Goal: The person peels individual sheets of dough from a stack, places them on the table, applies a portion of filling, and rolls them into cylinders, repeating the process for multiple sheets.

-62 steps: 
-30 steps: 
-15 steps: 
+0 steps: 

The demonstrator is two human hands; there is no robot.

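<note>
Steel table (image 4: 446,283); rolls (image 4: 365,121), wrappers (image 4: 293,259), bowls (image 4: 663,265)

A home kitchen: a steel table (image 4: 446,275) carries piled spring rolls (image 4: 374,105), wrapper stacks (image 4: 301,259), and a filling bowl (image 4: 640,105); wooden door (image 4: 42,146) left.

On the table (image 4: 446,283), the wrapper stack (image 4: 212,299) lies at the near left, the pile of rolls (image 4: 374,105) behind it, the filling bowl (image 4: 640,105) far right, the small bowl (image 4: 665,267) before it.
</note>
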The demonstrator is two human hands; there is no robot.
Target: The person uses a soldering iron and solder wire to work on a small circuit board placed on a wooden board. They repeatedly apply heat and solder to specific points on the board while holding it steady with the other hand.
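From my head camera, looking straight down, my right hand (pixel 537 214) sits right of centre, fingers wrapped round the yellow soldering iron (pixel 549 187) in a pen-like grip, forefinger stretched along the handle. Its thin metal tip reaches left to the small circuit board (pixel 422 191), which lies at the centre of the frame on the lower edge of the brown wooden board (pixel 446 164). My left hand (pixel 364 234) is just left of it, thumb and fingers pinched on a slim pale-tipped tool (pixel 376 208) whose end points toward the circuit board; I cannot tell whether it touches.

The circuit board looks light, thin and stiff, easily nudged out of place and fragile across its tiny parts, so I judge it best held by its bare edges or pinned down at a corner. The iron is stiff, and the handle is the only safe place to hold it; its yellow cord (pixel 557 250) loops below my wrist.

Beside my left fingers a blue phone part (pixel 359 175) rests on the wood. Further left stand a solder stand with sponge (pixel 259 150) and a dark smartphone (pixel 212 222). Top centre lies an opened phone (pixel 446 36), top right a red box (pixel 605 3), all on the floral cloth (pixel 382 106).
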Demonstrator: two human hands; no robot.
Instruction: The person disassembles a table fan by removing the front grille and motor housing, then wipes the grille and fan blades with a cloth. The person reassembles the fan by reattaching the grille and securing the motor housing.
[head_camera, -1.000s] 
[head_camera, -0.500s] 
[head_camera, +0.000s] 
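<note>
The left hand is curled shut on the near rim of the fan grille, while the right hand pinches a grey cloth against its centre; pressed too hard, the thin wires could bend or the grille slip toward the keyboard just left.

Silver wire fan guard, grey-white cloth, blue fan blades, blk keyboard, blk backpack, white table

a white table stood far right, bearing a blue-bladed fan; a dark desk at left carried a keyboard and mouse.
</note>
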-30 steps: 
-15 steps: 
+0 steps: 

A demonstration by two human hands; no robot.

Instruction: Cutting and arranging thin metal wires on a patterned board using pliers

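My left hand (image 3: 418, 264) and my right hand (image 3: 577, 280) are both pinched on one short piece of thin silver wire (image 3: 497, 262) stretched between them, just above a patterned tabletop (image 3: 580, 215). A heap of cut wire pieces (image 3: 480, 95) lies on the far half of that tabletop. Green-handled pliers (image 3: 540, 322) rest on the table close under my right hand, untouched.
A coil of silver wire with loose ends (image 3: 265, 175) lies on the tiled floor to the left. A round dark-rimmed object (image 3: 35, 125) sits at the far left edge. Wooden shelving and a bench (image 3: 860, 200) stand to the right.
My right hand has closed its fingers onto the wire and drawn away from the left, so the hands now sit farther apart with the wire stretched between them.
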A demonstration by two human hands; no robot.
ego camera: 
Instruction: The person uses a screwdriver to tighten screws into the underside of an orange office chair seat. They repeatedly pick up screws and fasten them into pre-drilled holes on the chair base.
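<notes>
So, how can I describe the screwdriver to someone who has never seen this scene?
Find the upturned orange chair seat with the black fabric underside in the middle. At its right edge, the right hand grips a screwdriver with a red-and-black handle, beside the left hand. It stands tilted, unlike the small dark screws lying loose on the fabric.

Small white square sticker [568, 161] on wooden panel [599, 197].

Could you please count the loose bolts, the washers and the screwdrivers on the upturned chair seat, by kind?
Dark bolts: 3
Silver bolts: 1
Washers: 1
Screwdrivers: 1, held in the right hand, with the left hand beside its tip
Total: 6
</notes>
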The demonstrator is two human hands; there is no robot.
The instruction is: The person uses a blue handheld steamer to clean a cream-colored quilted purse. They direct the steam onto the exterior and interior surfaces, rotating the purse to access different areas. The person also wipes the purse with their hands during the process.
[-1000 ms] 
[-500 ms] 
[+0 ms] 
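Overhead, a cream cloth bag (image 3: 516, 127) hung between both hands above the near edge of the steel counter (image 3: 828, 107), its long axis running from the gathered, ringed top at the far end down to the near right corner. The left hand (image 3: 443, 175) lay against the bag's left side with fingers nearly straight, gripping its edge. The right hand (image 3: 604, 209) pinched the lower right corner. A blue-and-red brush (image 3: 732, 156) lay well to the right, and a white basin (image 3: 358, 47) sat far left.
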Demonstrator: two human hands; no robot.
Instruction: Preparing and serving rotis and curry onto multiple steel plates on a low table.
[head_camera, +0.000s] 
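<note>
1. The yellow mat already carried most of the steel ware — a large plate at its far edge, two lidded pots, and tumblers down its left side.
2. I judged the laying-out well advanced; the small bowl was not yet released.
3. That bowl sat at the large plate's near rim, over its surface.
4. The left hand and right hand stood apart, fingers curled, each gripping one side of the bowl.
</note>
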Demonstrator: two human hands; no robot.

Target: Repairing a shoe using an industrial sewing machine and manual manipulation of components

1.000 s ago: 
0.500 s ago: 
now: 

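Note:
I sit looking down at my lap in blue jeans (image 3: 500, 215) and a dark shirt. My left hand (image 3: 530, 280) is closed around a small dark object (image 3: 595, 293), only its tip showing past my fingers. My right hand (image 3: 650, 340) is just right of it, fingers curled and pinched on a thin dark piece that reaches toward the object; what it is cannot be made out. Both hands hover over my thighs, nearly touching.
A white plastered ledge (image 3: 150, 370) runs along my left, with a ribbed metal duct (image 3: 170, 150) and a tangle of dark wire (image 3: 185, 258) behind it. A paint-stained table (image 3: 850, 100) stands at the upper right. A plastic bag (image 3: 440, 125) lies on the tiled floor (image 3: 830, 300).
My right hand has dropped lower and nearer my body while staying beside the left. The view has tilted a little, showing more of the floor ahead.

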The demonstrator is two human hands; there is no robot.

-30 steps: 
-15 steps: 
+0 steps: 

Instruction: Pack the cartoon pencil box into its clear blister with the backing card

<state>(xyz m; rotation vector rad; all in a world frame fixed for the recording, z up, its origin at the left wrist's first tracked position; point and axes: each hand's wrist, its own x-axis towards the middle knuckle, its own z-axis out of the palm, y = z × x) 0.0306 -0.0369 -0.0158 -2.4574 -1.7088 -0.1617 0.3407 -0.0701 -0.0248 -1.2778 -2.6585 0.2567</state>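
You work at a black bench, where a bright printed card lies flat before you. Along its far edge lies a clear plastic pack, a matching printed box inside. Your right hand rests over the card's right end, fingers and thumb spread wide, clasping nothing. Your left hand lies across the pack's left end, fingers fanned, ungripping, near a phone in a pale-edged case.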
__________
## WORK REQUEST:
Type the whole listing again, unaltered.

## EXPECTED ANSWER:
Goal: The person peels individual sheets of dough from a stack, places them on the table, applies a portion of filling, and rolls them into cylinders, repeating the process for multiple sheets.

-62 steps: 
-30 steps: 
-15 steps: 
+0 steps: 

The demonstrator is two human hands; there is no robot.

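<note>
Steel table (image 4: 446,283); rolls (image 4: 365,121), wrappers (image 4: 293,259), bowls (image 4: 663,265)

A home kitchen: a steel table (image 4: 446,275) carries piled spring rolls (image 4: 374,105), wrapper stacks (image 4: 301,259), and a filling bowl (image 4: 640,105); wooden door (image 4: 42,146) left.

On the table (image 4: 446,283), the wrapper stack (image 4: 212,299) lies at the near left, the pile of rolls (image 4: 374,105) behind it, the filling bowl (image 4: 640,105) far right, the small bowl (image 4: 665,267) before it.
</note>
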The demonstrator is two human hands; there is no robot.
Target: The person uses a soldering iron and solder wire to work on a small circuit board placed on a wooden board. They repeatedly apply heat and solder to specific points on the board while holding it steady with the other hand.
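From my head camera, looking straight down, my right hand (pixel 537 214) sits right of centre, fingers wrapped round the yellow soldering iron (pixel 549 187) in a pen-like grip, forefinger stretched along the handle. Its thin metal tip reaches left to the small circuit board (pixel 422 191), which lies at the centre of the frame on the lower edge of the brown wooden board (pixel 446 164). My left hand (pixel 364 234) is just left of it, thumb and fingers pinched on a slim pale-tipped tool (pixel 376 208) whose end points toward the circuit board; I cannot tell whether it touches.

The circuit board looks light, thin and stiff, easily nudged out of place and fragile across its tiny parts, so I judge it best held by its bare edges or pinned down at a corner. The iron is stiff, and the handle is the only safe place to hold it; its yellow cord (pixel 557 250) loops below my wrist.

Beside my left fingers a blue phone part (pixel 359 175) rests on the wood. Further left stand a solder stand with sponge (pixel 259 150) and a dark smartphone (pixel 212 222). Top centre lies an opened phone (pixel 446 36), top right a red box (pixel 605 3), all on the floral cloth (pixel 382 106).
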Demonstrator: two human hands; no robot.
Instruction: The person disassembles a table fan by removing the front grille and motor housing, then wipes the grille and fan blades with a cloth. The person reassembles the fan by reattaching the grille and securing the motor housing.
[head_camera, -1.000s] 
[head_camera, -0.500s] 
[head_camera, +0.000s] 
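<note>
The left hand is curled shut on the near rim of the fan grille, while the right hand pinches a grey cloth against its centre; pressed too hard, the thin wires could bend or the grille slip toward the keyboard just left.

Silver wire fan guard, grey-white cloth, blue fan blades, blk keyboard, blk backpack, white table

a white table stood far right, bearing a blue-bladed fan; a dark desk at left carried a keyboard and mouse.
</note>
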-30 steps: 
-15 steps: 
+0 steps: 

A demonstration by two human hands; no robot.

Instruction: Cutting and arranging thin metal wires on a patterned board using pliers

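My left hand (image 3: 418, 264) and my right hand (image 3: 577, 280) are both pinched on one short piece of thin silver wire (image 3: 497, 262) stretched between them, just above a patterned tabletop (image 3: 580, 215). A heap of cut wire pieces (image 3: 480, 95) lies on the far half of that tabletop. Green-handled pliers (image 3: 540, 322) rest on the table close under my right hand, untouched.
A coil of silver wire with loose ends (image 3: 265, 175) lies on the tiled floor to the left. A round dark-rimmed object (image 3: 35, 125) sits at the far left edge. Wooden shelving and a bench (image 3: 860, 200) stand to the right.
My right hand has closed its fingers onto the wire and drawn away from the left, so the hands now sit farther apart with the wire stretched between them.
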A demonstration by two human hands; no robot.
ego camera: 
Instruction: The person uses a screwdriver to tighten screws into the underside of an orange office chair seat. They repeatedly pick up screws and fasten them into pre-drilled holes on the chair base.
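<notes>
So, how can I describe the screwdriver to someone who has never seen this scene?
Find the upturned orange chair seat with the black fabric underside in the middle. At its right edge, the right hand grips a screwdriver with a red-and-black handle, beside the left hand. It stands tilted, unlike the small dark screws lying loose on the fabric.

Small white square sticker [568, 161] on wooden panel [599, 197].

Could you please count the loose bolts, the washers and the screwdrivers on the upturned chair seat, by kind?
Dark bolts: 3
Silver bolts: 1
Washers: 1
Screwdrivers: 1, held in the right hand, with the left hand beside its tip
Total: 6
</notes>
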The demonstrator is two human hands; there is no robot.
The instruction is: The person uses a blue handheld steamer to clean a cream-colored quilted purse. They direct the steam onto the exterior and interior surfaces, rotating the purse to access different areas. The person also wipes the purse with their hands during the process.
[-1000 ms] 
[-500 ms] 
[+0 ms] 
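Overhead, a cream cloth bag (image 3: 516, 127) hung between both hands above the near edge of the steel counter (image 3: 828, 107), its long axis running from the gathered, ringed top at the far end down to the near right corner. The left hand (image 3: 443, 175) lay against the bag's left side with fingers nearly straight, gripping its edge. The right hand (image 3: 604, 209) pinched the lower right corner. A blue-and-red brush (image 3: 732, 156) lay well to the right, and a white basin (image 3: 358, 47) sat far left.
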Demonstrator: two human hands; no robot.
Instruction: Preparing and serving rotis and curry onto multiple steel plates on a low table.
[head_camera, +0.000s] 
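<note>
1. The yellow mat already carried most of the steel ware — a large plate at its far edge, two lidded pots, and tumblers down its left side.
2. I judged the laying-out well advanced; the small bowl was not yet released.
3. That bowl sat at the large plate's near rim, over its surface.
4. The left hand and right hand stood apart, fingers curled, each gripping one side of the bowl.
</note>
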Demonstrator: two human hands; no robot.

Target: Repairing a shoe using an industrial sewing machine and manual manipulation of components

1.000 s ago: 
0.500 s ago: 
now: 

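Note:
I sit looking down at my lap in blue jeans (image 3: 500, 215) and a dark shirt. My left hand (image 3: 530, 280) is closed around a small dark object (image 3: 595, 293), only its tip showing past my fingers. My right hand (image 3: 650, 340) is just right of it, fingers curled and pinched on a thin dark piece that reaches toward the object; what it is cannot be made out. Both hands hover over my thighs, nearly touching.
A white plastered ledge (image 3: 150, 370) runs along my left, with a ribbed metal duct (image 3: 170, 150) and a tangle of dark wire (image 3: 185, 258) behind it. A paint-stained table (image 3: 850, 100) stands at the upper right. A plastic bag (image 3: 440, 125) lies on the tiled floor (image 3: 830, 300).
My right hand has dropped lower and nearer my body while staying beside the left. The view has tilted a little, showing more of the floor ahead.
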
The demonstrator is two human hands; there is no robot.

-30 steps: 
-15 steps: 
+0 steps: 

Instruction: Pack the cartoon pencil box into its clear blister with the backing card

<state>(xyz m; rotation vector rad; all in a world frame fixed for the recording, z up, its origin at the left wrist's first tracked position; point and axes: each hand's wrist, its own x-axis towards the middle knuckle, its own z-axis out of the palm, y = z × x) 0.0306 -0.0369 -0.0158 -2.4574 -1.7088 -0.1617 0.3407 -0.0701 -0.0248 -1.2778 -2.6585 0.2567</state>
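You work at a black bench, where a bright printed card lies flat before you. Along its far edge lies a clear plastic pack, a matching printed box inside. Your right hand rests over the card's right end, fingers and thumb spread wide, clasping nothing. Your left hand lies across the pack's left end, fingers fanned, ungripping, near a phone in a pale-edged case.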

The exercise requires no additional content.